On Fri, Aug 26, 2011 at 07:11:11AM -0400, Garth N. Wells wrote:
>
>
> On 26/08/11 02:39, Anders Logg wrote:
> > On Thu, Aug 25, 2011 at 05:57:51PM -0400, Garth N. Wells wrote:
> >>
> >>
> >> On 25/08/11 16:53, Anders Logg wrote:
> >>> On Thu, Aug 25, 2011 at 09:59:44AM -0400, Garth N. Wells wrote:
> >>>
> >>>>>>> How about using DOM everywherme and reserve the use of SAX for an
> >>>>>>> XML->HDF5 converter?
> >>>>>>>
> >>>>>>
> >>>>>> That could be OK, but if we have the to implement a SAX parser it's
> >>>>>> probably easiest to have it in DOLFIN anyway. I don't see the advantage
> >>>>>> over having the SAX parser with the io code.
> >>>>>
> >>>>> I agree we should keep it in DOLFIN, but if the only thing it needs to
> >>>>> do is extract data and spit out HDF5, I imagine it can be simpler than
> >>>>> the current parser since it doesn't need to be parallel. (?)
> >>>>>
> >>>>
> >>>> To make things clearer, I've just renamed the LocalMeshData parsers to
> >>>>
> >>>>   XMLLocalMeshDOM (was XMLLocalMeshData)
> >>>>
> >>>> and
> >>>>
> >>>>   XMLLocalMeshSAX (was XMLLocalMeshDataDistributed)
> >>>
> >>> That's good.
> >>>
> >>>> When XMLLocalMeshSAX is complete, it may be desirable to remove
> >>>> XMLLocalMeshDOM.
> >>>
> >>> Either way is fine for me, as long as we decide which one to use. I
> >>> initially wanted to use SAX (as before) but the DOM looks easier and
> >>> may be enough if we plan to use HDF5 for large-scale problems anyway.
> >>> Or is it the case that DOM is a limitation even for medium sized
> >>> problems?
> >>>
> >>
> >> It works for 'medium' (very arbitrary) size problems.
> >>
> >>>> I don't know what you mean by parallel - the XMLLocalMeshSAX works in
> >>>> the same way as the old parser (each process reading a chunk).
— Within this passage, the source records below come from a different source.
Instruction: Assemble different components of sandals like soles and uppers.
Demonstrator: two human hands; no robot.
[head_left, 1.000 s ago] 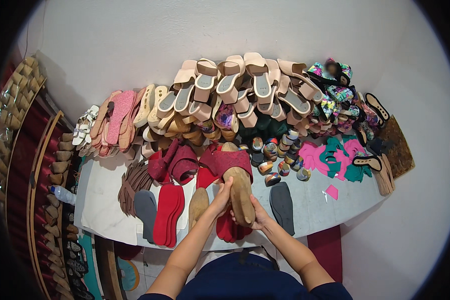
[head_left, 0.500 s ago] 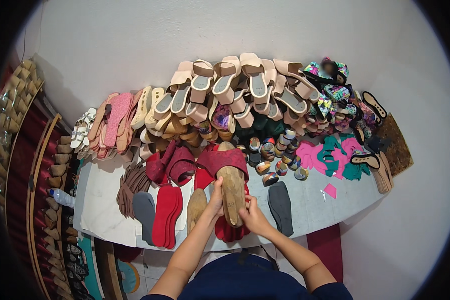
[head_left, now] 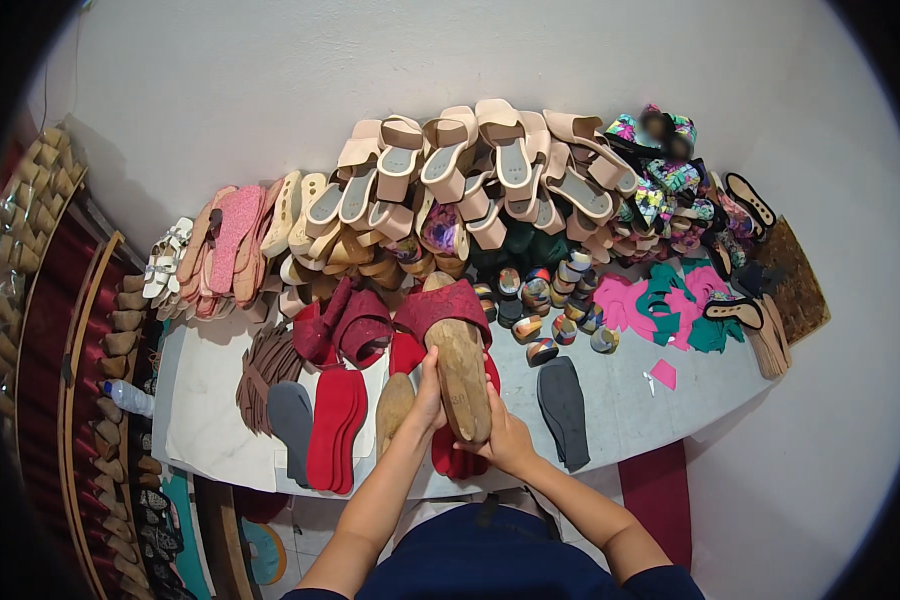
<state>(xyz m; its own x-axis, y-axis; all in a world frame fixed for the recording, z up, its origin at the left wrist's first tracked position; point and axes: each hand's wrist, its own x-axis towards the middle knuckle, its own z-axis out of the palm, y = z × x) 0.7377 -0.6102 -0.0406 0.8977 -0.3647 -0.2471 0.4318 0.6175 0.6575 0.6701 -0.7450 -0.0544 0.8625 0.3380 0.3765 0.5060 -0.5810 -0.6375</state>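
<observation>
Over the near part of the table I hold a worn wooden shoe last [head_left: 458, 375], its toe end pointing away from me. A dark red strap upper [head_left: 448, 307] wraps across its far end. My left hand [head_left: 429, 398] is closed on the last's left side. My right hand [head_left: 505, 437] grips its right side near the heel, its fingers partly hidden underneath. Red soles [head_left: 454, 462] lie beneath it. A second wooden last [head_left: 394, 405] rests just left of my left hand, and more dark red uppers [head_left: 360, 325] lie farther left.
Red soles [head_left: 335, 430] and grey soles [head_left: 291, 425] lie at left, more grey soles [head_left: 564, 412] at right. Finished heeled sandals [head_left: 447, 150] pile along the wall. Patterned heel blocks [head_left: 541, 351] and pink and green scraps [head_left: 660, 305] sit right. A shelf of lasts [head_left: 115, 365] stands left.
The last has tilted slightly and its near end has risen a little. My right hand has shifted from the last's side to farther under its heel end.
</observation>
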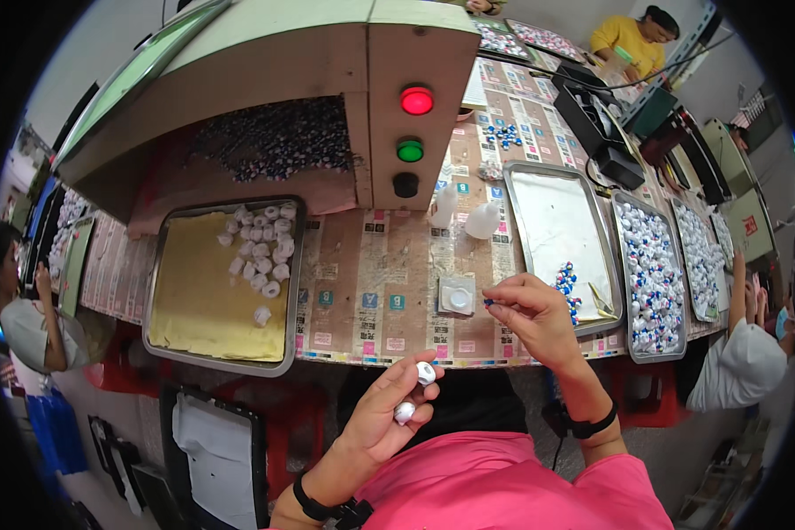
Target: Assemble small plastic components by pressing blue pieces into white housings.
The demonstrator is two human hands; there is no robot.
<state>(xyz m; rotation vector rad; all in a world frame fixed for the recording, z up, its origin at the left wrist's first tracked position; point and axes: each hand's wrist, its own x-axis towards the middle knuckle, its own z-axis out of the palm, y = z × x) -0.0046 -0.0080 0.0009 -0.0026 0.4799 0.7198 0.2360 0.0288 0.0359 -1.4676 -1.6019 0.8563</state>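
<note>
My left hand (382,412) is closed around two small white round pieces. One white piece (426,374), with a dark hole in it, sits between thumb and forefinger; the other white piece (404,412) rests against the lower fingers. Over the table's front edge, my right hand (536,320) pinches a tiny dark blue piece (488,302) between thumb and fingertip. Just left of that pinch lies a small square holder with a round white dish (458,299). To its right, a pile of small blue, red and white pieces (567,290) lies on a white-lined metal tray (510,212).
At left stands a metal tray (148,309) with many white pieces (261,238), below a boxy machine (415,53) with lights. Two white bottles (482,221) (444,205) stand mid-table. Gold tweezers (601,300) lie on the lined tray. Filled trays (649,274) and co-workers (632,44) are beyond.
</note>
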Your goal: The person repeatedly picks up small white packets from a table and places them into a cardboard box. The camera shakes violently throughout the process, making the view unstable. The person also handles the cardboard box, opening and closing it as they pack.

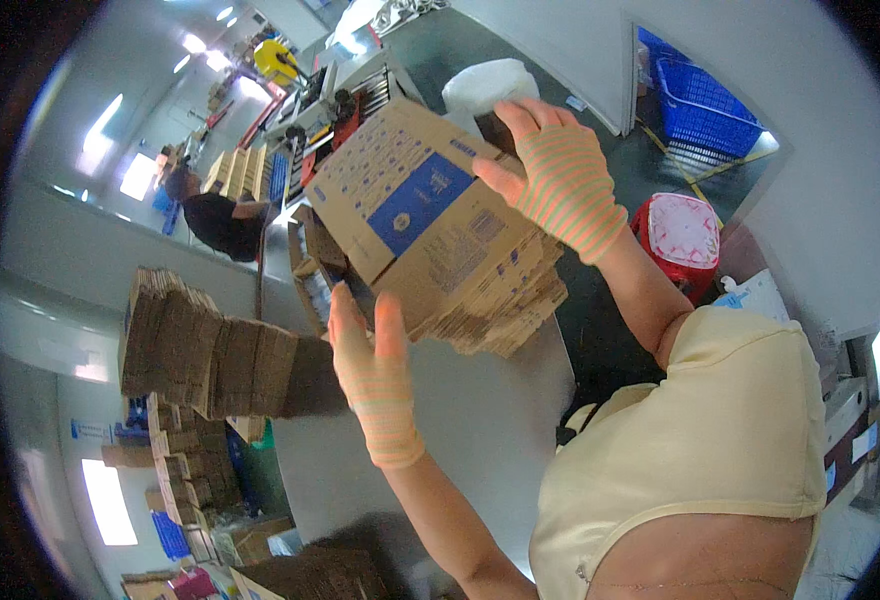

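A brown cardboard carton point(360, 205) with a blue printed panel lies tilted in front of me, over a stack of flattened cartons point(505, 315). My left hand point(372, 385), in a striped knit glove, is at the carton's near left corner, with thumb and fingers apart. At the far right edge is my right hand point(565, 175), gloved alike. Its thumb overlaps the printed face, and its fingers spread past a dark brown flap point(496, 132); how firmly it touches is unclear. Beside the carton's left side stands an open box point(312, 280) with pale contents, partly hidden.
Bundled flat cardboard point(210, 350) stands left of the grey table point(440, 440). Beyond the carton is a roller machine point(365, 95); a person in dark clothing point(222, 225) works at the far left. A red bin point(682, 235) and blue basket point(705, 110) are at right.
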Action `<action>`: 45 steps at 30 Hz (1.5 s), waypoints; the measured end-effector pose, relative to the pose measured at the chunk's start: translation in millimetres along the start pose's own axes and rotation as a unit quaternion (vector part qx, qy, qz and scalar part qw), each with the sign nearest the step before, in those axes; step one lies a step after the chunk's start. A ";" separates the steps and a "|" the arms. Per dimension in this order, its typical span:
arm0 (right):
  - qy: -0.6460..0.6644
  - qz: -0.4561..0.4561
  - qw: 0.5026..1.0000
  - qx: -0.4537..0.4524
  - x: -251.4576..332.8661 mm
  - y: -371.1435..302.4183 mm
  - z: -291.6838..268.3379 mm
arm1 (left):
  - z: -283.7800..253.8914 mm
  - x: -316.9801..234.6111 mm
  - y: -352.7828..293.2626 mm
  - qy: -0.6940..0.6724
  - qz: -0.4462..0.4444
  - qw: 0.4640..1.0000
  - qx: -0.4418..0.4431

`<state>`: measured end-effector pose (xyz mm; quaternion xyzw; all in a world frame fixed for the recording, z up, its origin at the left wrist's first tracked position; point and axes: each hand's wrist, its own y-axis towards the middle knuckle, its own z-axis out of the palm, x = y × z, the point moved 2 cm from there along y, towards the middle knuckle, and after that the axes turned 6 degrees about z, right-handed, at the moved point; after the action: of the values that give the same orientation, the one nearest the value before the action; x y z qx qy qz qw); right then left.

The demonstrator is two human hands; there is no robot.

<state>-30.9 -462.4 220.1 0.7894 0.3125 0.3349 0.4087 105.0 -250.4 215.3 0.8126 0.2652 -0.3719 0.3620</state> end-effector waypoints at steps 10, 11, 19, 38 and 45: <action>-0.006 0.022 0.980 0.196 -10.7 -21.5 10.3 | 33.0 -14.7 47.0 0.287 -0.103 0.950 0.066; -0.002 0.015 0.983 0.181 -5.3 -23.2 8.9 | 28.1 -3.1 45.8 0.146 -0.099 0.984 0.021; 0.306 -0.049 0.936 0.166 65.0 -31.9 -35.1 | -29.9 39.8 -19.8 -0.418 -0.149 0.879 -0.176; 0.392 -0.674 0.363 0.510 169.4 -358.4 21.3 | -17.8 132.2 -400.8 0.390 -0.380 0.803 -0.242; 0.480 -0.532 0.292 0.633 155.5 -398.6 43.1 | -3.0 119.6 -408.0 0.502 -0.469 0.713 -0.141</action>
<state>5.6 -174.3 -97.1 0.1624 0.9196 0.0619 -0.3524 -109.9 14.9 -38.2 0.5908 0.8041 0.0101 0.0656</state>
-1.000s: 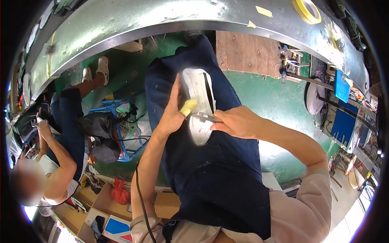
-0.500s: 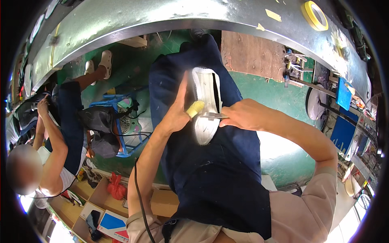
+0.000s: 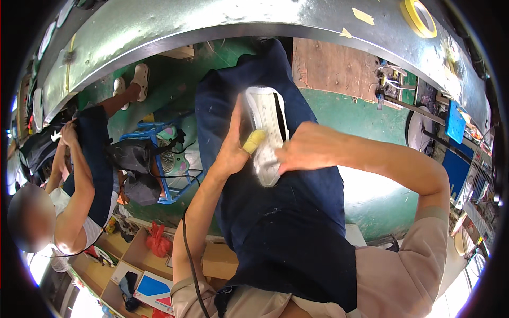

I don't
> >>>> see how it can be made simpler by reading a XML file and then converting
> >>>> to HDF5. The steps that are there now will all still be required to read
> >>>> the XML mesh before writing a HDF file.
> >>>
> >>> I don't know HDF, but I imagine one could write one single file and
> >>> HDF will handle parallel parsing of that file later. Then the
> >>> conversion script we write does not need to do anything parallel, just
> >>> read line by line and convert from one format to another.
> >>>
> >>
> >> It may not be possible to do it line-by-line (I don't know, but I
> >> wouldn't want to bank on it). Even if line-by-line is technically
> >> possible, it could turn out to be terribly slow. We should support that
> >> a mesh can be read into memory (distributed), and written to HDF5.
> >>
> >> Since we'll have support for writing HDF5 meshes, if we can read a large
> >> XML mesh then we can re-use the HDF5 output code to make the conversion.
> >>
> >> I've removed the DOM-based LocalMeshData parser - there is no point to
> >> it since we can just read the mesh on one process using XMLMesh and use
> >> it to construct a dolfin::XMLLocalMeshData object.
> >
> > ok, looks good.
> >
> > How should we store boundary indicators? I'm not sure whether it needs
> > to be stored as part of ParallelData. Is it really "parallel data"?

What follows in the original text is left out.